The discoverer of Allonautilus scrobiculatus, a rare species of nautilus, had the occasion to spot the creature again after 30 years have passed from its discovery. The animal was spotted in the same place where he was originally discovered: near the coast of Papua New Guinea.
The rare nautilus species was seen in 1984 for the first time by professor of biology Peter ward from the University of Washington in the US. Professor Ward and his research team returned to Papua Guinea in July 2015 in an attempt to find out more about Allonautilus scrobiculatus. They used bait on a stick and cameras to capture photos of the creature. In order to get a better image the view spot ranged from 500 to 1.300 meters below the water surface.
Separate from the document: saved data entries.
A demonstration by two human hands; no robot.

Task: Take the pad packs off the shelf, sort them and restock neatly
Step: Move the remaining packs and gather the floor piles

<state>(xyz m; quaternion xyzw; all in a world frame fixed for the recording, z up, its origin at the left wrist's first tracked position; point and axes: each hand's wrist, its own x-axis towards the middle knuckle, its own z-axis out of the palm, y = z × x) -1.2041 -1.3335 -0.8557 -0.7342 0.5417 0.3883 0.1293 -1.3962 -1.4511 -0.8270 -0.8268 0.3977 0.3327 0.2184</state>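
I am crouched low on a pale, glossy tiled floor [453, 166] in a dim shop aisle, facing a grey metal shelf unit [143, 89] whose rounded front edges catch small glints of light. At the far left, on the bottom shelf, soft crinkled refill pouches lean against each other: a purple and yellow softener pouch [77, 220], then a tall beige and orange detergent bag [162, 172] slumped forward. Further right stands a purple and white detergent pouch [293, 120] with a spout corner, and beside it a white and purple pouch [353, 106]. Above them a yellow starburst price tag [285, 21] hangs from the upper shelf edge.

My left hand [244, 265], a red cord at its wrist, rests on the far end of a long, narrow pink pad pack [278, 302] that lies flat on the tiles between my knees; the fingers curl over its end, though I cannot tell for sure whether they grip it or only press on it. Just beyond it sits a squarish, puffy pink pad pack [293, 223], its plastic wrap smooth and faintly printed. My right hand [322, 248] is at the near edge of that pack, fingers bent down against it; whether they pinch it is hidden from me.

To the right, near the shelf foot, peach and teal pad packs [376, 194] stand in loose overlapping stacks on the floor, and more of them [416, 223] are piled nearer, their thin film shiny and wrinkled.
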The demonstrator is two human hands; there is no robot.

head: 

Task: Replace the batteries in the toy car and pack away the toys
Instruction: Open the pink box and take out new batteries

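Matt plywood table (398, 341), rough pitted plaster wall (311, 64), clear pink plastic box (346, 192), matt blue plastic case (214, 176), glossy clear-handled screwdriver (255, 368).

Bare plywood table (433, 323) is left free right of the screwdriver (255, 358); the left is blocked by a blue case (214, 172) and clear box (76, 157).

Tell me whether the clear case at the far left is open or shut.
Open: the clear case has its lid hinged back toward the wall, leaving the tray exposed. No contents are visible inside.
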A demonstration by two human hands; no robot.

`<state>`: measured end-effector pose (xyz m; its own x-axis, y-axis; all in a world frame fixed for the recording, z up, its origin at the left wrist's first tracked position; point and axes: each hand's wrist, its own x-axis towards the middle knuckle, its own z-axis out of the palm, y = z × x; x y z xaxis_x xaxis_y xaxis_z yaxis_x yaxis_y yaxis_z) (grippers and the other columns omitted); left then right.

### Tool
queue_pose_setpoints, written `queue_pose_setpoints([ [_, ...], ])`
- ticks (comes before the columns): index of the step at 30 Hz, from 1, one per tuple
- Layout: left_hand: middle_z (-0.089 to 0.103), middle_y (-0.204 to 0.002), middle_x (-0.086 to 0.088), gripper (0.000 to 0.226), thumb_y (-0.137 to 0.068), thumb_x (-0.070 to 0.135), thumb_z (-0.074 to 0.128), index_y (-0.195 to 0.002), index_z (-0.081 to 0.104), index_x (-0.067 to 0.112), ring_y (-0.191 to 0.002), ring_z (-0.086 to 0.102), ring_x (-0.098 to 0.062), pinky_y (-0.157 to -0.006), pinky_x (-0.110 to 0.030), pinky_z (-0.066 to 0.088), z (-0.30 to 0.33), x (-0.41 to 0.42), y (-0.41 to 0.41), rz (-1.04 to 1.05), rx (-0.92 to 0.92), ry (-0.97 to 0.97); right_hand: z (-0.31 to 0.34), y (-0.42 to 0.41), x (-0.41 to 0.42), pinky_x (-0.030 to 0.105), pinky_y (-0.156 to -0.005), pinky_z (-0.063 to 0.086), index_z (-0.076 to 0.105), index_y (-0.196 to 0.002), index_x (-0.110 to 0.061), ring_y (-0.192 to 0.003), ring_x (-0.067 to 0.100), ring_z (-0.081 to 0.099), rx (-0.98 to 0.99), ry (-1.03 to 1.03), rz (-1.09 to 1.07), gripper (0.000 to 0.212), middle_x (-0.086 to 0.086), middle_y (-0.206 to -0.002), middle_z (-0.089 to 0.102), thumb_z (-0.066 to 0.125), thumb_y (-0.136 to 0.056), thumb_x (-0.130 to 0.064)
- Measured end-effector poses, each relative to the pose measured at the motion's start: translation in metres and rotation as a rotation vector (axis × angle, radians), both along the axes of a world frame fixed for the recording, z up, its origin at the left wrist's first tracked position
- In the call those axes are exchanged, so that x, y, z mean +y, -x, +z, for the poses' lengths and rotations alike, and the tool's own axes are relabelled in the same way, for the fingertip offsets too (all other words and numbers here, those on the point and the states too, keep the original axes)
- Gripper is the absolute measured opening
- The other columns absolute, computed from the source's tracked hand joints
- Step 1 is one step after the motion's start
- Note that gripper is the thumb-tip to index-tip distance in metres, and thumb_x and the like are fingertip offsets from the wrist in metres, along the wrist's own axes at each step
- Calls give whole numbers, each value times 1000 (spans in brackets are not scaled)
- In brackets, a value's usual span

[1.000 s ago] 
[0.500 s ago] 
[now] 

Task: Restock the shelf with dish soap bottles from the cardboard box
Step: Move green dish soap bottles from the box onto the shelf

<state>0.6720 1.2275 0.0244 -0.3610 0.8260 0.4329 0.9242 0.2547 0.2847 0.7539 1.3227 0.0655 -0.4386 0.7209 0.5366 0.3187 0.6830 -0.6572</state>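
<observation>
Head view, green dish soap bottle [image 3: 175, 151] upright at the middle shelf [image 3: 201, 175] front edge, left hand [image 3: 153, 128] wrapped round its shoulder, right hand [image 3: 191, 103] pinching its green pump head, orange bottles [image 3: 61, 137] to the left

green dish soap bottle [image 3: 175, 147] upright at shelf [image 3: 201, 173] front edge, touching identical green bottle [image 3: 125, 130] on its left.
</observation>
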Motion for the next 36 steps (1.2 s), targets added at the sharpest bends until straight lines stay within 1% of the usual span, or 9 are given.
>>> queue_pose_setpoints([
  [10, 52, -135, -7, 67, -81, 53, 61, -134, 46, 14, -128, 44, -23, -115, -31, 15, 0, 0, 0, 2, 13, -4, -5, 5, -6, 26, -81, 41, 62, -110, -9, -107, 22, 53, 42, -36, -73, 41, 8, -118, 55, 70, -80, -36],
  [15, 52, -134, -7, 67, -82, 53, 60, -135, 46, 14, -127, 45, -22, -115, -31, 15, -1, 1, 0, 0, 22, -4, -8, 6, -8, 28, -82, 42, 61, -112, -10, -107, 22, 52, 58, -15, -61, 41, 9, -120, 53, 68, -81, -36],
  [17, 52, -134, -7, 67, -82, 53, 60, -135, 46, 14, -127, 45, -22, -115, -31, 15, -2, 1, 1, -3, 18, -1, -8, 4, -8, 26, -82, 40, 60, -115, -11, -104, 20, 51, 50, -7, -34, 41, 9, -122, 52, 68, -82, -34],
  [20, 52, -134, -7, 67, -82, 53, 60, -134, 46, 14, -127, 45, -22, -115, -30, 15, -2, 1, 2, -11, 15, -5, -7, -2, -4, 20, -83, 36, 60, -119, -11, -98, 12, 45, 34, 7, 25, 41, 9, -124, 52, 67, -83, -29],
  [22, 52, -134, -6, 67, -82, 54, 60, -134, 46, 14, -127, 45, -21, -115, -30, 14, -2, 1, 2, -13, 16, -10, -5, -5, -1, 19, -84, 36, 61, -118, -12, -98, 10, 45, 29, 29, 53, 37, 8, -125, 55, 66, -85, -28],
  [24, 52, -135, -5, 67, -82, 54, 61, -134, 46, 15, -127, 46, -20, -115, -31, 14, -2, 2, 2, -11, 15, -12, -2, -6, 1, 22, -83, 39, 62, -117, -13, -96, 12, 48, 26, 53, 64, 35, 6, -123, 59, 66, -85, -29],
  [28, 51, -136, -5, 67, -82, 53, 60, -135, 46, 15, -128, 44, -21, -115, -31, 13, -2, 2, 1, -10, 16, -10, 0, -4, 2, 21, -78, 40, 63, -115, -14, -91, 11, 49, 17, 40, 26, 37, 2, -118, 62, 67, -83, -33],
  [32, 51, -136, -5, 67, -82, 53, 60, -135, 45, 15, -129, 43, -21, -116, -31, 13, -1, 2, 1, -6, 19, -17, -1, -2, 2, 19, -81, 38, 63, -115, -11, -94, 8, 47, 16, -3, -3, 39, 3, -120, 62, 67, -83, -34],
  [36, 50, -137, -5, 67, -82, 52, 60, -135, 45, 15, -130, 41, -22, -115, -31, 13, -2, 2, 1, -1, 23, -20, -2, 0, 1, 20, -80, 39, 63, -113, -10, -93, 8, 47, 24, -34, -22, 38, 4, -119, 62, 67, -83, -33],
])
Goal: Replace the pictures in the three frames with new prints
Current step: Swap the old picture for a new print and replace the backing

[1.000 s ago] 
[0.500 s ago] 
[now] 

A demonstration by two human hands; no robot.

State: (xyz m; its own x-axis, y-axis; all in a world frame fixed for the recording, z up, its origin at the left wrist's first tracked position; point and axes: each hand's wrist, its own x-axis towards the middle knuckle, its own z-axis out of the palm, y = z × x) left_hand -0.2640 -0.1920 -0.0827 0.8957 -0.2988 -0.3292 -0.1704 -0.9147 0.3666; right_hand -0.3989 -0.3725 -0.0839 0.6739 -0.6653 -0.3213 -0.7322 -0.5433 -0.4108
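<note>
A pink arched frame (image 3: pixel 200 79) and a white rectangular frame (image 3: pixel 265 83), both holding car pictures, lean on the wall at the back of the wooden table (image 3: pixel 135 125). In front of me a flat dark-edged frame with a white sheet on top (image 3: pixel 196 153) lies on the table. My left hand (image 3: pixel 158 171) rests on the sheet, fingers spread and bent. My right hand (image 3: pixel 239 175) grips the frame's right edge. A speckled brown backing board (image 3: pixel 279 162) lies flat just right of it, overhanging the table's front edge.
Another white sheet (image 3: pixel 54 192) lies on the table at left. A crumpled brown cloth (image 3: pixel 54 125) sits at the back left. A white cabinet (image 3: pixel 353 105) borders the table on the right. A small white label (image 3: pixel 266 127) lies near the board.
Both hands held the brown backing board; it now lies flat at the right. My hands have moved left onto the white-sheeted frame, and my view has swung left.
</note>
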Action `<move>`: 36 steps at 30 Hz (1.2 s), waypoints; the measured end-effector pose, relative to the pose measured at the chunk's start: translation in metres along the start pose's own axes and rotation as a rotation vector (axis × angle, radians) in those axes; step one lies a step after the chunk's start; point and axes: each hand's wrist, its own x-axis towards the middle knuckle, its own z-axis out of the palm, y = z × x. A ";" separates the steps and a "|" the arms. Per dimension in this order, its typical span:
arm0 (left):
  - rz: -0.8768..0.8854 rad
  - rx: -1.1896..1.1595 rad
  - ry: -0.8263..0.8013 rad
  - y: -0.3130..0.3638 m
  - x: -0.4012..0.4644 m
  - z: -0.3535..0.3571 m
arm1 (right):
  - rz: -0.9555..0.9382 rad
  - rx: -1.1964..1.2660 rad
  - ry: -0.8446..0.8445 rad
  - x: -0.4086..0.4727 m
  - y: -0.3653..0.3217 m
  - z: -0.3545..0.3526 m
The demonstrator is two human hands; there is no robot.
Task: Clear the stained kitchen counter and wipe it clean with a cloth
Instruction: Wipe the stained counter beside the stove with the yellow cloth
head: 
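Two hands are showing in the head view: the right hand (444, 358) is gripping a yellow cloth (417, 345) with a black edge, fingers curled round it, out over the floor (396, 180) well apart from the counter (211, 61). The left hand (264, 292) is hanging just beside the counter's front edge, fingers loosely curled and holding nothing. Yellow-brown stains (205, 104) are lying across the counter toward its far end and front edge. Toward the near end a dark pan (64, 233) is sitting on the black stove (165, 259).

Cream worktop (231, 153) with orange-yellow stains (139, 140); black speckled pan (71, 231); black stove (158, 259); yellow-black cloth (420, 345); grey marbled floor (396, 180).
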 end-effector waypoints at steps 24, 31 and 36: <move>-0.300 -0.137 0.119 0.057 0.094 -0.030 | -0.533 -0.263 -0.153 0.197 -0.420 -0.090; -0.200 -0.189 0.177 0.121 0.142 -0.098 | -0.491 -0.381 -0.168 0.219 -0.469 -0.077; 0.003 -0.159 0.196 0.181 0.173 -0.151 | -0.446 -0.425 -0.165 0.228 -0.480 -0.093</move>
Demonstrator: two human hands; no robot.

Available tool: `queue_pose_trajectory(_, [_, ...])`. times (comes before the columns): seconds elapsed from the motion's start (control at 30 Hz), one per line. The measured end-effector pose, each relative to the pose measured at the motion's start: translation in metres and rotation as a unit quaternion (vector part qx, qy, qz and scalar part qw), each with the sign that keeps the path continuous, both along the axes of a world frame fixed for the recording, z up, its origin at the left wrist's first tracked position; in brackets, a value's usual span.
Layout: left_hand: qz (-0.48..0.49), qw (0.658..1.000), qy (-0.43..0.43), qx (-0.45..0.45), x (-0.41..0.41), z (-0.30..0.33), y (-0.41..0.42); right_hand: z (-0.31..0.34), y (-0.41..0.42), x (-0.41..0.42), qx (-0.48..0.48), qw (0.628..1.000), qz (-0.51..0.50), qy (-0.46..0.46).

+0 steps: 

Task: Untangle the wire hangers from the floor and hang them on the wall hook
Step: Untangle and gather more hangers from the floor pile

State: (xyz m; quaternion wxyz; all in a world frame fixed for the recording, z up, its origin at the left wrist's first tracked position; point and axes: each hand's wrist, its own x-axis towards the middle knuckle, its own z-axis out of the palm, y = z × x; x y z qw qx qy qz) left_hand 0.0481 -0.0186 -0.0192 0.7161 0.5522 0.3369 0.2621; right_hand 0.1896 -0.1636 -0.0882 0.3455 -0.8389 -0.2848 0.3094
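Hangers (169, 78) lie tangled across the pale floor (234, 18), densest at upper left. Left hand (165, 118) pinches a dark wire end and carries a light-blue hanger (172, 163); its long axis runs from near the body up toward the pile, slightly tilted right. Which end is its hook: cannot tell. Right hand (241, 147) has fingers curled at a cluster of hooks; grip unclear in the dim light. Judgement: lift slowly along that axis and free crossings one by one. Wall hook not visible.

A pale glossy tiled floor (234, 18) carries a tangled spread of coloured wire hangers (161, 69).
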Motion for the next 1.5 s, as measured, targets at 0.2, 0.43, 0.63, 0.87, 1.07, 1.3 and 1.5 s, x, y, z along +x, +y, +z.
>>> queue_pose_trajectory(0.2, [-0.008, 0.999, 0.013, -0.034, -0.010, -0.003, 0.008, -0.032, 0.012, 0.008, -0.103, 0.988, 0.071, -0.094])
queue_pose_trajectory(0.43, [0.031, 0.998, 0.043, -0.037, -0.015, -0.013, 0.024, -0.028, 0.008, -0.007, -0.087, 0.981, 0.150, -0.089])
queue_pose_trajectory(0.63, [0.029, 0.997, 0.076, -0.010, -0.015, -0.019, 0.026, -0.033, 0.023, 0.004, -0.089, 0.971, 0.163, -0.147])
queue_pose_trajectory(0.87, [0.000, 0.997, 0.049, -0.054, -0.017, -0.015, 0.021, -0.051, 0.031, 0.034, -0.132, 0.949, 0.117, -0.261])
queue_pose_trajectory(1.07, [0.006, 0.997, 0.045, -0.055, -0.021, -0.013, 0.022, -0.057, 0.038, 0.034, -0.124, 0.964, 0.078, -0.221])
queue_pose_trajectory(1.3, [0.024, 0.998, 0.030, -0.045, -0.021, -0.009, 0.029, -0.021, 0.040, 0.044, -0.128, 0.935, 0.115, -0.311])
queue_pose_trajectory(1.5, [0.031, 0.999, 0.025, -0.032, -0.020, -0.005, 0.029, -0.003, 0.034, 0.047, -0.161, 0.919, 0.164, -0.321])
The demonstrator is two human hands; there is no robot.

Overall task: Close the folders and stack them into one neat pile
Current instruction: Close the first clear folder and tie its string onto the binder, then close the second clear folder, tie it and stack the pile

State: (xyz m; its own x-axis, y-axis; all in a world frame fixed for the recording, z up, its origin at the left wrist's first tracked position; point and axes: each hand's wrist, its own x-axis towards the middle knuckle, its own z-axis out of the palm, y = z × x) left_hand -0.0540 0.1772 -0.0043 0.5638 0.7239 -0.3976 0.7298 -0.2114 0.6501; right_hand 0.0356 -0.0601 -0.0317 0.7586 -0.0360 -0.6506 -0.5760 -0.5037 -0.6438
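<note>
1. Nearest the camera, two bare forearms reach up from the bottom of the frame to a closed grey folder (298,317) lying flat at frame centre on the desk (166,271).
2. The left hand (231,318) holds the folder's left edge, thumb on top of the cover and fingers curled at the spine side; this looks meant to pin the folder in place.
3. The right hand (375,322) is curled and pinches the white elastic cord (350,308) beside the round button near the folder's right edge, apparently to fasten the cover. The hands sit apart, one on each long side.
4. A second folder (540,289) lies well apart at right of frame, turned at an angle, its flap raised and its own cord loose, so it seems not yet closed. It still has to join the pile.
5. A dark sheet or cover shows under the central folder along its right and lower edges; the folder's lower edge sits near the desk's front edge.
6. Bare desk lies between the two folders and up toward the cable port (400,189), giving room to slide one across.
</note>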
The scientists even managed to take a few specimens for further investigation. However they could only analyze them for a short period of time because they are sensitive to changes in temperature and they must keep their balance all the time. They cannot survive in waters with high temperatures and they cannot survive in waters that exceed 2,500m in depth.
Nautilus is a tiny, distant relative of cuttlefish and squid. However Allonautilus scrobiculatus is quite different from its cousins when it come sot its reproductive system and its shell. Besides the fact that their shells appear in the fossil record in a period which covers 500 million years the scientists also discovered that they have a slimy, hairy cover on their shells. This could be one of the specie’s secret for survival.
The researchers refer to this species using the term “living fossil” which describes living creatures that not only have survive the test of time, but have also remained unchanged for over millions of years. The term was coined by Charles Darwin and it can be used in the case of other species such as crocodiles, fig wasps, elephant sharks and horseshoe crabs.
Ward hopes that he will get the chance to see more nautilus and draws attention to the fact that the species could be in danger. He explained:
As it stands now, nautilus mining could cause nautiluses to go extinct. This could be the rarest animal in the world. We need to know if Allonautilus is anywhere else, and we won’t know until we go out there and look.”